Task item: In the records, find every line with the word "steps" and copy it out.

Extracted records:
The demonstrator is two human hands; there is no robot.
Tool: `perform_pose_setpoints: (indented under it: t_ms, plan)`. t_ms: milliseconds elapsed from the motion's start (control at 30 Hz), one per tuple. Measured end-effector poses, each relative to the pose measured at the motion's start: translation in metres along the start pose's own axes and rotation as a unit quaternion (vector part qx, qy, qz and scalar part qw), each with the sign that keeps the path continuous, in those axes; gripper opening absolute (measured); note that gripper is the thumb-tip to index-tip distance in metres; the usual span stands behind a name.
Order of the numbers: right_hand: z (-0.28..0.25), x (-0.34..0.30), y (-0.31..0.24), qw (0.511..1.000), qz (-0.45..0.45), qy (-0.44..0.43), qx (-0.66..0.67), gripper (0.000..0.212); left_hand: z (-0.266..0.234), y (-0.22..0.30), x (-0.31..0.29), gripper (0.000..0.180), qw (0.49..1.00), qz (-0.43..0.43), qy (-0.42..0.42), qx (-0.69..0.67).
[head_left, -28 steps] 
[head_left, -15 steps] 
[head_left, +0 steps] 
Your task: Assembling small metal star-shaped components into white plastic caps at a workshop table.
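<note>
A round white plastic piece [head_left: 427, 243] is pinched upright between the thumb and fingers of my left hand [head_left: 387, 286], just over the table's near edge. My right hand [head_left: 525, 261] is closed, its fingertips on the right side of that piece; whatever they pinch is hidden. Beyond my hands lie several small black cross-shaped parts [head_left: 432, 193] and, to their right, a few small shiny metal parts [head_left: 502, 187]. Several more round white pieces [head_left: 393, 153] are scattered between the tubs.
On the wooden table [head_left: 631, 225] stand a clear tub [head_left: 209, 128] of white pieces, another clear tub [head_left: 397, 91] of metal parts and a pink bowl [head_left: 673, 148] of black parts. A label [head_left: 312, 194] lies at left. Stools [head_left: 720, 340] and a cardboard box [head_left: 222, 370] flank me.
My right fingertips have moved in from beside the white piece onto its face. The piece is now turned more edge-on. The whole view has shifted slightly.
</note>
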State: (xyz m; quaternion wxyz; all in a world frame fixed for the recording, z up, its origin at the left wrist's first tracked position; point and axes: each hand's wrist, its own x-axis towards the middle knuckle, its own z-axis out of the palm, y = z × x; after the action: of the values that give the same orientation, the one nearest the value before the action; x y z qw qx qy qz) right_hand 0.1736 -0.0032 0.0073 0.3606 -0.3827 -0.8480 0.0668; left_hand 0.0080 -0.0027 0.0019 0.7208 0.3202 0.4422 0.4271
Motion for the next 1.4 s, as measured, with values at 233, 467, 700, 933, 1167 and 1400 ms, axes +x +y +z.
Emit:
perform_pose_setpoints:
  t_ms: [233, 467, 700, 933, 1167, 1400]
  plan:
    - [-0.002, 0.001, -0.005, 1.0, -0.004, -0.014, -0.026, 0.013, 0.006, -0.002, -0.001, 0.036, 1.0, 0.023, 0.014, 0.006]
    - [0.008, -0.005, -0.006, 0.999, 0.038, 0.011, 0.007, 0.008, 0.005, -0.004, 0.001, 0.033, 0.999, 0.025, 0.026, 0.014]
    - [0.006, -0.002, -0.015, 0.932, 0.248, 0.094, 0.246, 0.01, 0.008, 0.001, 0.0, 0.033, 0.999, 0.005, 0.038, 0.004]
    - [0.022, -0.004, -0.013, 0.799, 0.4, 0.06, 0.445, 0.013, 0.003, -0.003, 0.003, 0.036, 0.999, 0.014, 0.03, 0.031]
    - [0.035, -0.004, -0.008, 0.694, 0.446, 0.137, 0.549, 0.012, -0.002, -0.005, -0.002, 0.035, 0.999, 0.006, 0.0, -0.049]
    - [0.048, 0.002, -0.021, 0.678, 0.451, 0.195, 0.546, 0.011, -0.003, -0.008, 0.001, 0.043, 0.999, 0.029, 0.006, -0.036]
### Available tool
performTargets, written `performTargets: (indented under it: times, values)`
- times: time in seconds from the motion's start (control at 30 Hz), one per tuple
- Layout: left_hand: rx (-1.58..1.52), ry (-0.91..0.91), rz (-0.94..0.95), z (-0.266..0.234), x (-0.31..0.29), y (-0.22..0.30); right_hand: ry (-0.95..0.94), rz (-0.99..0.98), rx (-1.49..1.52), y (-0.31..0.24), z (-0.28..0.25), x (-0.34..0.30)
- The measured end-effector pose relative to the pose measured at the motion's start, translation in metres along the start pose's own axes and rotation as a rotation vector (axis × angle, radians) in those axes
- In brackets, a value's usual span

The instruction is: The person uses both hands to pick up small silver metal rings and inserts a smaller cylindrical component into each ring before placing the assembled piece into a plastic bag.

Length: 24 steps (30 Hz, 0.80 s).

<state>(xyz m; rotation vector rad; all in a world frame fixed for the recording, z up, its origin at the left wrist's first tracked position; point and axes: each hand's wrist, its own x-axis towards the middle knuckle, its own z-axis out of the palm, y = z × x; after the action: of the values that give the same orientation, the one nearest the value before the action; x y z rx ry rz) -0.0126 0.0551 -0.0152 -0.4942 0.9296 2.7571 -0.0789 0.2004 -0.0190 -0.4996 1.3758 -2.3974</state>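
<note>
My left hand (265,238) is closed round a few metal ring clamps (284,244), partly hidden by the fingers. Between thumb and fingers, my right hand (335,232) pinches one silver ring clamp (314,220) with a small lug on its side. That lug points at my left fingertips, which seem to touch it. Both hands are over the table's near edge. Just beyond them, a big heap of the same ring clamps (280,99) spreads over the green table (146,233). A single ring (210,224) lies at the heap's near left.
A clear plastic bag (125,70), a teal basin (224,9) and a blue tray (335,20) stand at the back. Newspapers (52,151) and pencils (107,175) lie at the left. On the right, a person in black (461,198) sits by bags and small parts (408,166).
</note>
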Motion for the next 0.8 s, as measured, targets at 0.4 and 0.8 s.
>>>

Written response:
[head_left, -28 steps] 
[head_left, -15 steps] 
[head_left, +0 steps] 
Length: 24 steps (30 Hz, 0.80 s).

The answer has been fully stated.